Jesús comenzó a explicarles nuevamente todo lo que de Él se decía en las Escrituras. Escuchan pero ya sin
convencimiento. Siguen su camino. Llegan al pueblo y Jesús hizo como si fuera a seguir más delante, pero
ellos le invitan a quedarse. Se sientan a la mesa y de nuevo Jesús toma el pan y dando gracias a Dios, lo
partió y se lo dio. Dice la Escritura que en ese momento se les abrieron los ojos y reconocieron a Jesús;
pero Él desapareció.
El último gesto que tuvo Jesús con sus Apóstoles fue la Cena. Ahora, después de su Resurrección hace de
nuevo el gesto de la Fracción del pan, que alimenta, que salva une con Él. La Eucaristía es el lugar
privilegiado para el encuentro con Jesús. Él se les muestra entregándose nuevamente, esta vez de una
manera incruenta. Parte para ellos y con ellos el Pan y bendice a Dios. Y ellos le descubren… La vida
cristiana estará siempre enlazada entre Eucaristía, Cruz y Resurrección. Una y otra vez en la vida del
discípulo de Cristo estarán presentes estos tres momentos.
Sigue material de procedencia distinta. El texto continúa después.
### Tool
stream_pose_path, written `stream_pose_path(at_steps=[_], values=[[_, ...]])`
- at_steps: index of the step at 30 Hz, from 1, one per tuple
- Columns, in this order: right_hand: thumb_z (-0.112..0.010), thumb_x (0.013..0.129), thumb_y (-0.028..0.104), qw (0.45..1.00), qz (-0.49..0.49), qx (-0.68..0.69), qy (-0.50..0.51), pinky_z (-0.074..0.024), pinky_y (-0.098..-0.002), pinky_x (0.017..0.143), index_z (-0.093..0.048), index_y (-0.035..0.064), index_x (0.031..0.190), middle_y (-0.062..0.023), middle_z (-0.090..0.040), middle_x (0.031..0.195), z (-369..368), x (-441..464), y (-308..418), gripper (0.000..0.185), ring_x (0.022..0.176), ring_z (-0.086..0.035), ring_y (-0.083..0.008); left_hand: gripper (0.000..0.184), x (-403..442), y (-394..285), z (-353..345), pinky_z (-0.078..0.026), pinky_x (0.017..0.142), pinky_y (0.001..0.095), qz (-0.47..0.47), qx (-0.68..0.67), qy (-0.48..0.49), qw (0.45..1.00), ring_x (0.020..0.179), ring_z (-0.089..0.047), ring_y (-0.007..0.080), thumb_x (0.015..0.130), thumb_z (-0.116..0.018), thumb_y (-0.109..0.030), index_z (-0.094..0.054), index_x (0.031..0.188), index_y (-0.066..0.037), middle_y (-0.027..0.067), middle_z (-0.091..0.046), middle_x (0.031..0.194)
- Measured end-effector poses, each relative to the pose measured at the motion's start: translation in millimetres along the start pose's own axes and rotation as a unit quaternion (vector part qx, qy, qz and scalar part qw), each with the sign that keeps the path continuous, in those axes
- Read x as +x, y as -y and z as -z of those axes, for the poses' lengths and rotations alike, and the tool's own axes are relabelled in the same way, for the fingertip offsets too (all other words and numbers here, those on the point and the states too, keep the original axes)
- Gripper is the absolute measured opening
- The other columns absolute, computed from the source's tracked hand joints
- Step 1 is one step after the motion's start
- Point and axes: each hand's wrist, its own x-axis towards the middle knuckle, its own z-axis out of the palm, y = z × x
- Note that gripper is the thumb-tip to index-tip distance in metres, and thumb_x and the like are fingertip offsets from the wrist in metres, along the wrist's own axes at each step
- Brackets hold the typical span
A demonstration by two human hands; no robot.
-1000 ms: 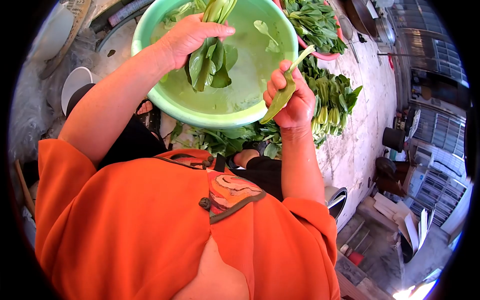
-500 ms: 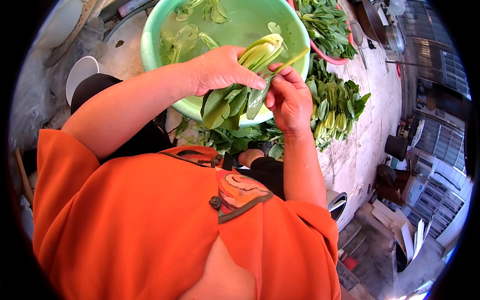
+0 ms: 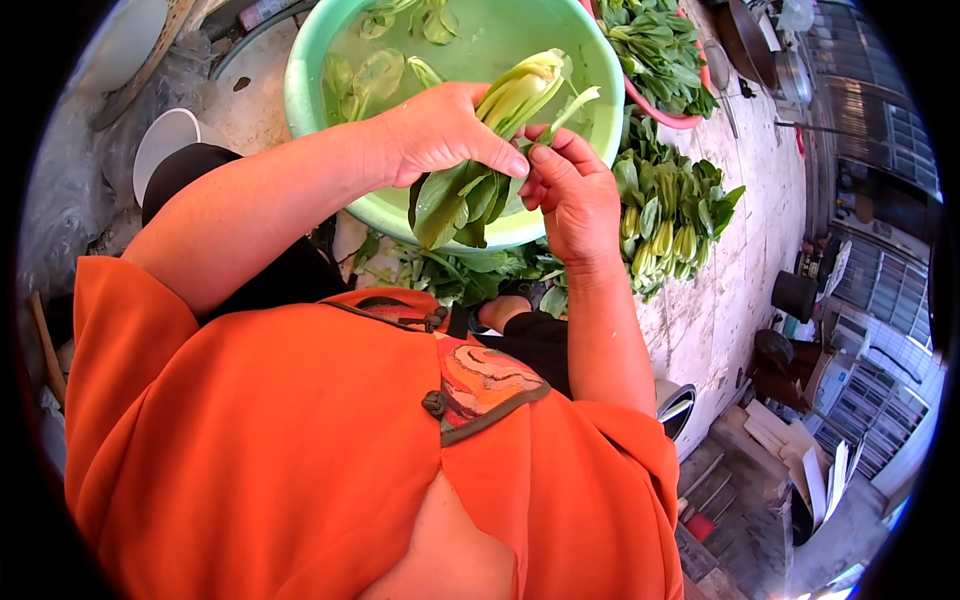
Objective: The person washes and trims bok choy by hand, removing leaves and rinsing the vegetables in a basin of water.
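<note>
My left hand (image 3: 445, 130) is wrapped round a bunch of leafy greens (image 3: 520, 95), its pale stems pointing up and its dark leaves hanging below. Close on its right, my right hand (image 3: 570, 180) pinches a single leaf stalk (image 3: 575, 112) against the bunch. Both hands are over the near part of a green basin (image 3: 303, 85) of water. Loose leaves (image 3: 375, 80) float in the basin at the left, and more lie near its far side.
Piled greens (image 3: 670, 215) lie on the pale floor (image 3: 735, 140) right of the basin. Beyond them a pink basin (image 3: 690, 122) holds more greens. Leaves (image 3: 470, 275) lie near my feet. A white bucket (image 3: 165, 145) stands at the left, a metal container (image 3: 675, 408) at the right.
My left hand has turned the bunch stems-up and moved right. My right hand has brought its stalk over to the bunch. The leaves at the left of the basin have come into view.
</note>
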Motion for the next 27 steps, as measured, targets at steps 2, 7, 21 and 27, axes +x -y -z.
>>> stream_pose_path(at_steps=[2,7,21,27], values=[[-0.063,0.086,0.007,1.000,-0.006,0.006,0.005,-0.0436,-0.0223,0.052,-0.063,0.0003,0.107,-0.0029,-0.063,0.084,3,0,0,0.022,0.061,-0.055,-0.0101,0.037,1,1,1,-0.050,0.082,0.0300,0.025,-0.011,0.002,1.000,0.086,-0.061,0.0130,0.071,-0.079,-0.006,-0.059,0.102,-0.003,0.0042,-0.062,0.093],[-0.058,0.083,-0.001,0.998,-0.021,0.066,-0.007,-0.0442,-0.0231,0.052,-0.063,0.0000,0.108,-0.0023,-0.063,0.085,12,1,1,0.025,0.061,-0.053,-0.0092,0.034,3,-1,12,-0.051,0.081,0.0298,0.047,-0.046,0.005,0.998,0.085,-0.061,0.0128,0.073,-0.078,-0.006,-0.058,0.101,-0.004,0.0041,-0.062,0.090],[-0.059,0.082,-0.002,0.998,-0.020,0.065,0.010,-0.0445,-0.0229,0.051,-0.063,0.0001,0.105,-0.0007,-0.061,0.084,16,2,-2,0.024,0.061,-0.053,-0.0090,0.035,6,0,21,-0.050,0.080,0.0294,0.024,0.004,0.023,0.999,0.083,-0.061,0.0129,0.072,-0.079,-0.010,-0.059,0.100,-0.005,0.0034,-0.062,0.089],[-0.056,0.081,0.000,0.997,0.006,-0.070,-0.015,-0.0432,-0.0214,0.052,-0.065,-0.0005,0.104,-0.0005,-0.062,0.081,16,2,6,0.025,0.060,-0.052,-0.0075,0.042,11,3,26,-0.054,0.078,0.0351,0.034,0.030,-0.023,0.999,0.087,-0.064,0.0195,0.074,-0.077,-0.010,-0.057,0.110,-0.002,0.0100,-0.064,0.095]])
Hay una pregunta que aún muchos suelen hacer: si Jesús resucitó, ¿Dónde está ahora? Jesús no está en el
sepulcro. Tampoco la Resurrección es un retorno al pasado. El verdadero encuentro con Cristo está hoy
en la Palabra, en la Eucaristía y en la profesión de fe. El Señor está en la vida nueva que ha llegado en la
transformación del sufrimiento de este mundo. Encontrarlo es encontrar el camino de la salvación.
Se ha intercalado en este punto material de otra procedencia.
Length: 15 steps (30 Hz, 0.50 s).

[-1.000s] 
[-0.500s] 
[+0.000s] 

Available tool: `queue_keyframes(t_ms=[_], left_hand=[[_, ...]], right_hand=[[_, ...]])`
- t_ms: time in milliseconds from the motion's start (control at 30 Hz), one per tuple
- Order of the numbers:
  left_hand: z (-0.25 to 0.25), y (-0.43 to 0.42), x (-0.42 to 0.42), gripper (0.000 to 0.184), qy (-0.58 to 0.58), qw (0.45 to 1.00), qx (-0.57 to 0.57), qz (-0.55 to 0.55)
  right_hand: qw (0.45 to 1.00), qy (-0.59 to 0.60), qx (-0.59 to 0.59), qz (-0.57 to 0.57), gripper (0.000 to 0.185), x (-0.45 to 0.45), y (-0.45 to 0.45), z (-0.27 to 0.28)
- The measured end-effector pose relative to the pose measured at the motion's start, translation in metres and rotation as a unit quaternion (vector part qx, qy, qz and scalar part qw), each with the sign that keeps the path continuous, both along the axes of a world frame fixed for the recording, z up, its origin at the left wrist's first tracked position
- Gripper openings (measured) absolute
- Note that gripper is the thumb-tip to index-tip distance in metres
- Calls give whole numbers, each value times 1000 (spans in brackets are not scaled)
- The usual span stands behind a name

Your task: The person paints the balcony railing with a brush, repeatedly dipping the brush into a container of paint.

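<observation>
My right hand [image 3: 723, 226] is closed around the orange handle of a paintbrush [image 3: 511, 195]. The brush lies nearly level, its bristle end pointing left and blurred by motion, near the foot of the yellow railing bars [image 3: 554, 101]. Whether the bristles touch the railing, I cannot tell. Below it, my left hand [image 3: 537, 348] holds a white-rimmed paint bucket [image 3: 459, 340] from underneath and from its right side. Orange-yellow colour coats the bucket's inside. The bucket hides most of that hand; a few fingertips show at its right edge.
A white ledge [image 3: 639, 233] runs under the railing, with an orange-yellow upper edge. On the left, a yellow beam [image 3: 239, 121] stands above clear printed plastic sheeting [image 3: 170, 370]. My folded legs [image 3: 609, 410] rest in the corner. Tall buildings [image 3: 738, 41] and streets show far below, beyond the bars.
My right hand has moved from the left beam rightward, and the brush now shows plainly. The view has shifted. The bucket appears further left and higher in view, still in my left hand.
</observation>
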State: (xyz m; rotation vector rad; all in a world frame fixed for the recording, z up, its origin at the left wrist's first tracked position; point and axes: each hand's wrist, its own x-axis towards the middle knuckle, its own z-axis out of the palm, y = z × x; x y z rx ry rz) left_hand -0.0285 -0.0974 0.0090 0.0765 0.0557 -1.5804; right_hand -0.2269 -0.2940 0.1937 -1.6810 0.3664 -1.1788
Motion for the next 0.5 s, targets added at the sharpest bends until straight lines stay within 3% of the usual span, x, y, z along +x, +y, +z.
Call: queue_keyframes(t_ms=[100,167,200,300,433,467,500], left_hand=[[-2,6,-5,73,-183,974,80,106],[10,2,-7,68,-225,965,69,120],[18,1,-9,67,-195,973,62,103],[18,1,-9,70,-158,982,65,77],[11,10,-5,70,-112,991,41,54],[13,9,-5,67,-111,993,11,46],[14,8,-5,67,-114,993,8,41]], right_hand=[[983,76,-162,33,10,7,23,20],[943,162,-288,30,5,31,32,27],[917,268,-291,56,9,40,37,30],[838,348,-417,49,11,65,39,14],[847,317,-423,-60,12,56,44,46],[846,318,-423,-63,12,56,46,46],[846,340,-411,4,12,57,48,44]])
Jesús resucitado está en la Eucaristía. La Eucaristía es el lugar preferente de la presencia de Cristo.
Participar en la Eucaristía significa tener un encuentro personal con Cristo resucitado.
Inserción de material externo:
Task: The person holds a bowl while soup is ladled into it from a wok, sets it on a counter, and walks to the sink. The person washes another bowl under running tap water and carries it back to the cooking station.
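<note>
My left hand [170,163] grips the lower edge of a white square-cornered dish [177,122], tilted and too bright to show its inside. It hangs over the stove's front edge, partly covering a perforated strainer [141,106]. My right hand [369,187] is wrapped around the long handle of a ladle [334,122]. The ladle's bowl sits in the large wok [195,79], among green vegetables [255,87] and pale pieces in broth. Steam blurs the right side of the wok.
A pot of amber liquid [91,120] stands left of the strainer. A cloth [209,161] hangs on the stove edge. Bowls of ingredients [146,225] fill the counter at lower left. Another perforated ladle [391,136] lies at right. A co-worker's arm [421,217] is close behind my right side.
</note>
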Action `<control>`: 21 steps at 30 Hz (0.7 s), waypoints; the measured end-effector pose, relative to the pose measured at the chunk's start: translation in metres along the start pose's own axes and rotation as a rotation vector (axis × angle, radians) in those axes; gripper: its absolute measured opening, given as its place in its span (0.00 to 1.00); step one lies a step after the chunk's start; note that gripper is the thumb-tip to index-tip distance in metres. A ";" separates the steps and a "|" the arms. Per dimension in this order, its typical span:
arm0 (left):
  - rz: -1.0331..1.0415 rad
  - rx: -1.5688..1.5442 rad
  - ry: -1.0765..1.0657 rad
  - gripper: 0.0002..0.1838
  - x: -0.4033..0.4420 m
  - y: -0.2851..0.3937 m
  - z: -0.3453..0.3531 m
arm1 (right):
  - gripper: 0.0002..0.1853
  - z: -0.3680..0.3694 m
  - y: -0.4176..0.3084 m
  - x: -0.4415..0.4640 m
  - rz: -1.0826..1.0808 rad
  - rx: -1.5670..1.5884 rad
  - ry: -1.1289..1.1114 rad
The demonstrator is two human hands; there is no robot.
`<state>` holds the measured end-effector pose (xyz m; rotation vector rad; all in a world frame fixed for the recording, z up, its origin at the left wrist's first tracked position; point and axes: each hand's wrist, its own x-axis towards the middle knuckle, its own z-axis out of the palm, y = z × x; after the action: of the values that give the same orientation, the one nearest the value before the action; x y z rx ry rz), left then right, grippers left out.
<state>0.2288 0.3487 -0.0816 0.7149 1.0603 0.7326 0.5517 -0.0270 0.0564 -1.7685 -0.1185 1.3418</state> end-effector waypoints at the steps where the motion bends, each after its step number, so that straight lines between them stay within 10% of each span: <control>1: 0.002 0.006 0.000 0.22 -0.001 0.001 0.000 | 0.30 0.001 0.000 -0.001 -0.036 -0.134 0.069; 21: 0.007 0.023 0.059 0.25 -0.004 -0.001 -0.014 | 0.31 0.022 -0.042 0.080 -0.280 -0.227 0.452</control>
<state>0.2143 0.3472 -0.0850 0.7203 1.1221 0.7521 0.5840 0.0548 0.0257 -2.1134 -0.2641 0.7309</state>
También el Resucitado está presente donde las personas se sienten hermanadas; está entre los más
débiles y pobres de la sociedad, aquellos que siempre llevan las de perder. Jesús con la superación de la
muerte les hace ganar fuerzas para el camino de la vida, consuelo y alegría para su corazón, y ver, sobre
todo ver que Él va siempre a nuestro lado en todos los momentos de caminar por nuestra existencia y,
además, que permanece entre nosotros. Jesucristo, con su Cruz y Resurrección nos ha hermanado… El
Señor de la Piedad, el mismo Jesús, también nos hermana en fe, piedad y devoción. Él está con nosotros,
¡ha aceptado quedarse con nosotros!
La gloria de Dios revela su santidad en la caridad y el amor que nos tenemos los cristianos. Los santos y,
particularmente, la Virgen María, son gloria de Dios porque son manifestación de la santidad única de
Dios. Es en esa gloria que son los cristianos a imagen de Cristo donde el amor de Dios se ofrece a los
hombres. De modo que, cuanto atenta contra el amor que viene de Dios y a Él conduce, con nuestras
divisiones, las faltas de coherencia, los atentados a la caridad y a la unidad, los rencores y envidias,
impiden que en la Iglesia y en nuestras familias, brille la gloria de Dios, ocultando con nuestra conducta el
rostro de Cristo y su Evangelio, y siendo obstáculo para que la santidad, el amor de Dios toque los
corazones de nuestros hermanos, glorificando a Jesús.